I know of no instance of deep groundwater on the Appalachian Plateau moving upward under artesian pressure toward the land surface, except in glacial cut valleys that penetrate through this thickness. Period. And I’ve see a lot of water level measurement on the Plateau over the years, both in New York and in Pennsylvania.
Problem #3: Assumed fracture-lengths wildly exaggerated.
Myers suggests that faults or fissures opened by hydraulic fracturing can and will move dense formation water (flowback and produced waters) upward for 1 to 2 miles into shallow, potable waters. It’s an assertion that’s not grounded in either science or experience.
Indeed, there are fractures at shallow depths (generally no deeper than 600 feet) that produce modest groundwater volumes for individual homes and farms. But these fractures pinch off at depths greater than a few thousand feet. If they did not, natural gas in the Marcellus Shale would have escaped naturally long before now. Because the shale compacts under the weight of all the overlying rocks, oil and gas firms need to use sand to prop fractures open to create the conduits necessary for the hydrocarbon to flow to the wellbore. Despite this basic fact, Myers appears to be arguing that new fractures in the Marcellus can be opened naturally by the very low energies created from hydraulic fracturing, and then stay open through more than a mile or more of rock that largely consists of shale, even without the introduction of proppant to keep them open. The suggestion is absurd.
Myers also fails to recognize that dense produced waters cannot move upward easily into fresh water because they are, well, dense. For decades, hydrologists using MODFLOW (the model Myers used) have incorporated a mathematical correction called “effective freshwater head” in their modeling when large salinity differences occur. Myers assumes the brines in the Marcellus have all the same density as the dilute freshwater at the top. This makes no sense for what he was trying to test. Indeed, it is extraordinarily implausible (bordering on impossible) to imagine brines moving locally upward into fresh water aquifers owing to the density differences. In contrast, it is easy to move brines downward into fresh water because they weigh more than the fresh water.

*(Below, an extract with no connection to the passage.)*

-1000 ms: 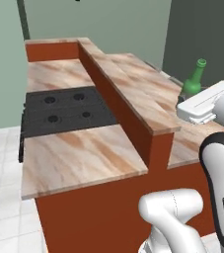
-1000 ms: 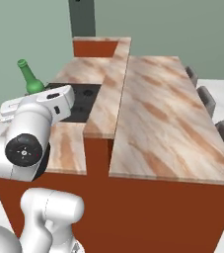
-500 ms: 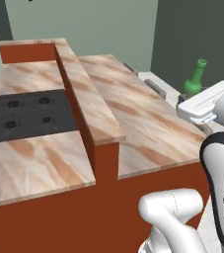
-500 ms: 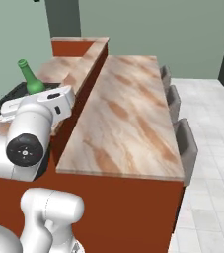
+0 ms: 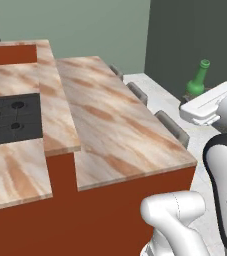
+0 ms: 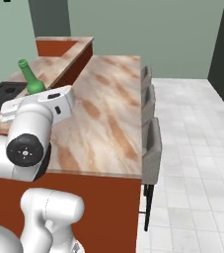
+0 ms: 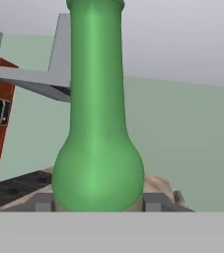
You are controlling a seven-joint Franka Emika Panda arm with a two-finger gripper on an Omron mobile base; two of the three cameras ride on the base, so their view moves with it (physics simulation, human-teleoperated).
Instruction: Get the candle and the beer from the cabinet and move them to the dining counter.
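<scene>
Green beer (image 7: 97, 148) clamped upright in hand (image 7: 97, 203); label hidden.

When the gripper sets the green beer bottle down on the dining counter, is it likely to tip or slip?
The beer looks tall with a long narrow neck, so it may tip if released tilted. Its smooth glass could slip between the fingers. The dining counter looks flat and hard, so a gentle placement seems wise.

Beer (image 7: 97, 128) cap beyond top edge
</scene>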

More than anything else, the public needs to know that a mathematical model of groundwater flow, such as the one prepared by Myers, constitutes only a representation of reality—it is not reality itself. Before any math model can be built, a scientifically plausible conceptual model needs to be developed.
As it relates to this particular paper, Myers has developed an implausible model that predictably leads to implausible, and in my judgment, completely wrong results — from simple first principles of geologic and hydrologic understanding, let alone acceptable model development.